Sänger auf Rollensuche
Es ist wie bei Konwitschny: Auflösung der Konstrukte, scheinbar alberne Spiele auf der Bühne, dadurch neues Verständnis konventionalisierter Stereotype inklusive derer Auflösung. Und Vera Nemirova ist eine selbstbewusst-autonome Schülerin des Großmeisters provozierender Regiearbeit. Ihre Oper beginnt mit einer Truppe arbeitsloser Sänger, die beim Rollen-Suchen die Zauberflöte erfinden – brillant (aber auch orientiert an Harry Kupfers „Fidelio“-Konzeption an der Berliner Komischen Oper; kürzlich nachvollzogen in Esterhazys „Acquanetta“ in Aachen).
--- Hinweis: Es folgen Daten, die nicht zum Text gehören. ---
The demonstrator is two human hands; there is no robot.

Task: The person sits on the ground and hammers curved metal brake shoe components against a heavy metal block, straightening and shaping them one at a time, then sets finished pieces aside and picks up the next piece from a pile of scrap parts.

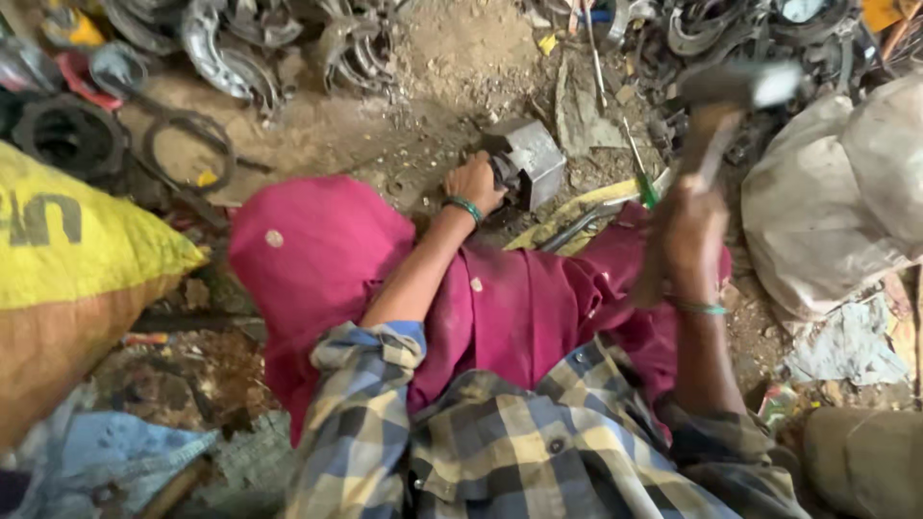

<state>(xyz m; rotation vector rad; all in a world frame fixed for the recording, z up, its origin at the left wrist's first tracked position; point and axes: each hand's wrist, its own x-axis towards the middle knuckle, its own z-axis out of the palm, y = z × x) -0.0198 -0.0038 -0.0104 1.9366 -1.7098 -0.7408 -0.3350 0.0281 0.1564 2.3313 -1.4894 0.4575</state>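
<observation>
My left hand [473,183] reaches forward over my magenta-clad knee and grips a dark metal part resting on a grey metal block [532,159] on the dirt ground. A green bangle circles that wrist. My right hand [690,235] is raised and closed around the wooden handle of a hammer [735,91], whose blurred steel head hangs above and to the right of the block. A green band shows on the right wrist too.
Piles of curved scrap metal parts [240,43] lie along the top. A yellow sack [77,250] sits at left, a grey-white sack [836,192] at right. A green-handled screwdriver [642,178] and a metal rod [577,226] lie near the block. A black rubber ring [187,154] lies on the dirt.
</observation>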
Die Bühne Klaus Werner Noacks bleibt funktionell mit prägnanten Elementen, bietet Raum für intensives Spiel der Akteure.
Das Landestheater Eisenach bietet ein spielfreudig-stimmtypisches Ensemble auf: Edilberto Regalado Ordoñez als lyrischen Tamino, Sabina Martin als respektable Pamina, Alexandra Lubchansky als zürnende Königin der Nacht, Bernhard Leube als zweifelnder Sarastro – die übrigen Rollen im engagierten Einsatz.
Die musikalisch offene Landeskapelle Eisenach spielt unter Wolfgang Wappler äußerst flott, ohne den erforderlichen Mozart-Glanz zu transportieren.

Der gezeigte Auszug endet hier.